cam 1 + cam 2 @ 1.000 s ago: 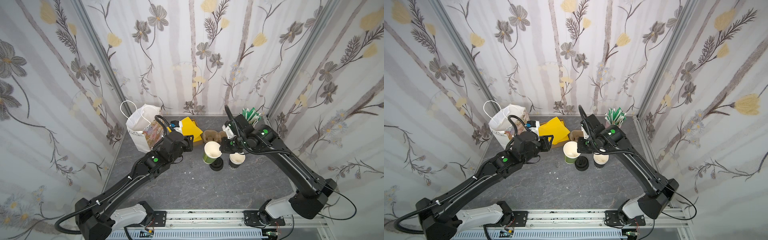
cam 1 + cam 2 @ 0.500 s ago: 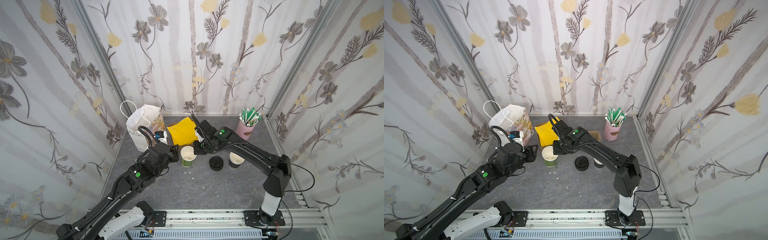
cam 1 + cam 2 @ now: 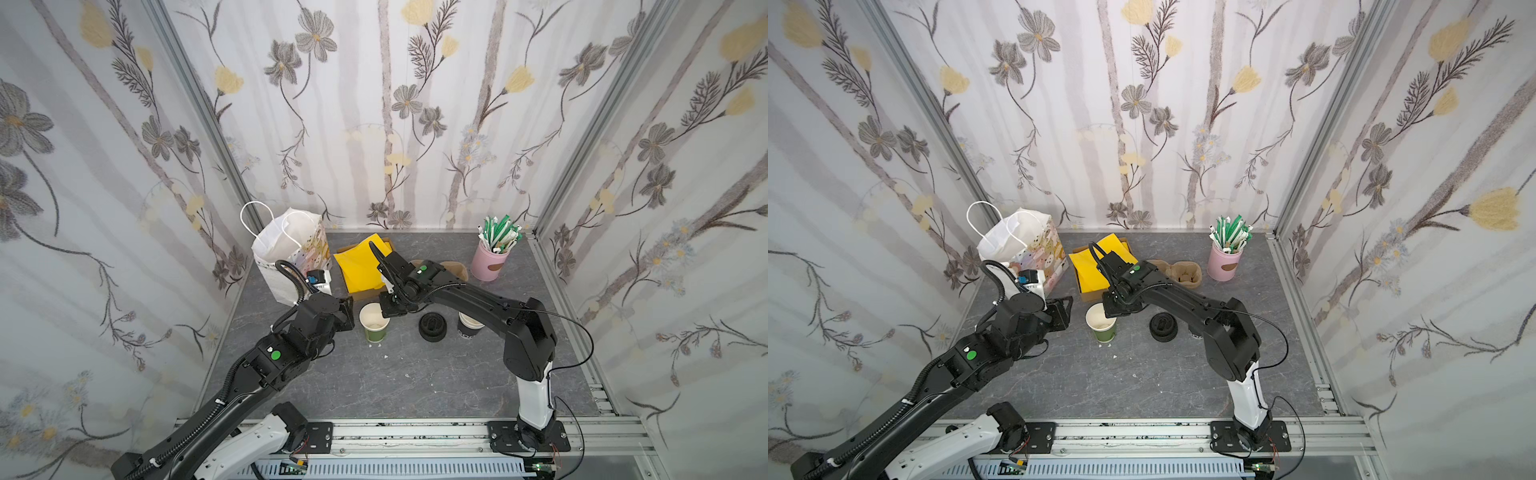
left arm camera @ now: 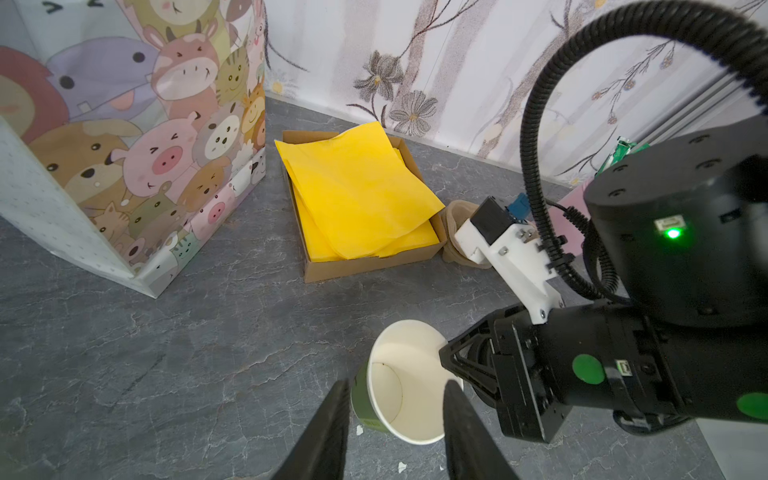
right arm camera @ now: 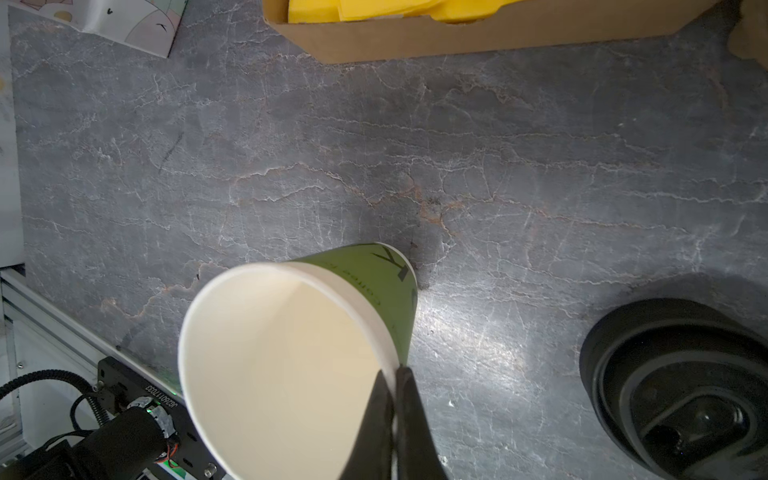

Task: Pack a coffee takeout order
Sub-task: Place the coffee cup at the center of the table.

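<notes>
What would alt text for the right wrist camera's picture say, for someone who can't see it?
The right gripper pinches the rim of an empty green paper cup over a grey marbled table. A black lid lies nearby; farther off sits a cardboard box of yellow napkins.

Bare grey table spreads wide between the arm bases and the green cup, and this is the roomiest way in. The cup is hemmed in. The left gripper, jaws apart, sits close on its left. The right gripper pinches its far rim, with that arm reaching across over the stacked black cups. A strip of bare table separates the cup from the black lid. A paper bag, a cardboard box of yellow napkins and a brown cup carrier line the back, with a narrow lane between bag and box.
</notes>
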`<act>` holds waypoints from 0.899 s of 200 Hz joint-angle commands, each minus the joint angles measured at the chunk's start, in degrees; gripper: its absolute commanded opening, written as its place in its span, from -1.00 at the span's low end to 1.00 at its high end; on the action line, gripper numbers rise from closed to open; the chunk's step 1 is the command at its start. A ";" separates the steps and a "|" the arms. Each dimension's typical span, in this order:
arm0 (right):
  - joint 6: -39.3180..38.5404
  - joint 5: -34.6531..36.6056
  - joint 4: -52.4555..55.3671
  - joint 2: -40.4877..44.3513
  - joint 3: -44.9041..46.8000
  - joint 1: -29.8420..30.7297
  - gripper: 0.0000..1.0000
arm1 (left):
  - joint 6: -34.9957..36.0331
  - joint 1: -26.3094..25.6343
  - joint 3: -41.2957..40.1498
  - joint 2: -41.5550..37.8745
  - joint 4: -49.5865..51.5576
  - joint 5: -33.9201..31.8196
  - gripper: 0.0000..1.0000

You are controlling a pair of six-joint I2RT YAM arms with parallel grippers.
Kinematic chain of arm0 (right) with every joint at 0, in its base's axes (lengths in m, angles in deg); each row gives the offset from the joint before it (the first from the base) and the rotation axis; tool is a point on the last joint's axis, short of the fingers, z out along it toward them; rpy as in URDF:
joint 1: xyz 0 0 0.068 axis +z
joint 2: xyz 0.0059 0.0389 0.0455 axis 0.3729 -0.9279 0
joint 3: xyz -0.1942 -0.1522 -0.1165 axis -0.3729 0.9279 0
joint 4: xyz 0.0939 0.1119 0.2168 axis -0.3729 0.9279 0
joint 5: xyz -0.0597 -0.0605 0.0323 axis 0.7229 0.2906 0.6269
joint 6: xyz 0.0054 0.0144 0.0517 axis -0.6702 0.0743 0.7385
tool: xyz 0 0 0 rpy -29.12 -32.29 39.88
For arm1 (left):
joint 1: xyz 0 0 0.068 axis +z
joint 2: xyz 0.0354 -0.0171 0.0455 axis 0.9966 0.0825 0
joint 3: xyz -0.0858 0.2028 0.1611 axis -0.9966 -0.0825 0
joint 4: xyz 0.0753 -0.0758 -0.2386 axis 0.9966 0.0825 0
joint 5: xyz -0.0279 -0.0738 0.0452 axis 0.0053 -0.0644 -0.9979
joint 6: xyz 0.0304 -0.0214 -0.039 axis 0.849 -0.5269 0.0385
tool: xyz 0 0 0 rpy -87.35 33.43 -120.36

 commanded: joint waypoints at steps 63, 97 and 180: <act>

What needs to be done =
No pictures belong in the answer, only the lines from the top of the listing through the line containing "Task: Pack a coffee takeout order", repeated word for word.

Answer area =
cam 1 + cam 2 @ 1.000 s ago: 
cam 1 + cam 2 @ 0.500 s ago: 
cam 1 + cam 2 @ now: 
left arm camera @ now: 
right arm camera @ now: 

Task: Pack a coffee takeout order

There is nothing further to this exercise.